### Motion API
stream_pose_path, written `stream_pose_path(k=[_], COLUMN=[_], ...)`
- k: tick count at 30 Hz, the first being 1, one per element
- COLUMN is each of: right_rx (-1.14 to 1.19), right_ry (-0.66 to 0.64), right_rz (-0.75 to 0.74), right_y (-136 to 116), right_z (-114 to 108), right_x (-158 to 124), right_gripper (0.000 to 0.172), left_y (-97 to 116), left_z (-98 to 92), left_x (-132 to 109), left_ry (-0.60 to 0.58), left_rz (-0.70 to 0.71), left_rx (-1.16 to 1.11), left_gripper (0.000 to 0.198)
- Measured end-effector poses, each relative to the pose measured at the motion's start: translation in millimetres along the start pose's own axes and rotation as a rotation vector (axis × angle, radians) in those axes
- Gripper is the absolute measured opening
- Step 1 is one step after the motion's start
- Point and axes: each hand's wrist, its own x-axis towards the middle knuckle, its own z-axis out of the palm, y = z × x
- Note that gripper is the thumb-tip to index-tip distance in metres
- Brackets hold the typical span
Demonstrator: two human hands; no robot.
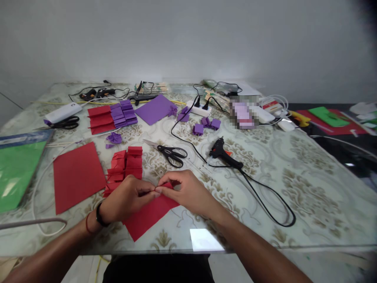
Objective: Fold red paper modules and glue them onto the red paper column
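Near the front edge of the table, a sheet of red paper [147, 218] is pinched along its far edge by both hands. My left hand [129, 198] is closed on that edge, thumb and forefinger together. My right hand [182, 190] pinches the same edge just beside it, and a small folded bit of red shows between its fingers. The two sets of fingertips nearly touch. Pleated red paper pieces [134, 162] lie just beyond my left hand, partly covered by it. A flat stack of red paper [78, 175] sits to the left.
Black-handled scissors [172, 154] lie beyond my hands. A black glue gun [225, 152] with a looped cord rests at right. Farther back are purple paper [156, 109], folded purple pieces [198, 129], a white power strip [200, 109] and a phone [243, 114]. Green paper [17, 173] lies far left.
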Motion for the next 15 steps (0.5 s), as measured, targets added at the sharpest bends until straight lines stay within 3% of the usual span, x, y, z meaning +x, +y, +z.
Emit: stream_pose_path(k=[15], right_rx=[0.031], right_ry=[0.025], right_rz=[-0.047], right_y=[-8], right_z=[-15], right_x=[-3], right_gripper=[0.008], left_y=[0], left_z=[-5.0], left_x=[-1], left_ry=[-0.053], left_rz=[-0.026], left_rx=[0.012], left_gripper=[0.047])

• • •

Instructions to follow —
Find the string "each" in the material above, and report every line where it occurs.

Written response —
- COLUMN is each of: right_rx (-1.14 to 1.19), right_ry (-0.66 to 0.64), right_rz (-0.75 to 0.74), right_y (-136 to 116), right_z (-114 to 108), right_x (-158 to 124), right_gripper (0.000 to 0.172), left_y (-97 to 116), left_z (-98 to 92), left_x (-132 to 109), left_ry (-0.60 to 0.58), left_rz (-0.70 to 0.71), left_rx (-1.16 to 1.11), left_gripper (0.000 to 0.198)
- Measured end-effector poses, each relative to the pose measured at the motion's start: translation in millimetres along the start pose's own axes and rotation as a rotation vector (axis × angle, radians) in those axes
- Point and axes: each hand's wrist, its own x-axis towards the middle knuckle, its own z-axis out of the palm, y = z × x

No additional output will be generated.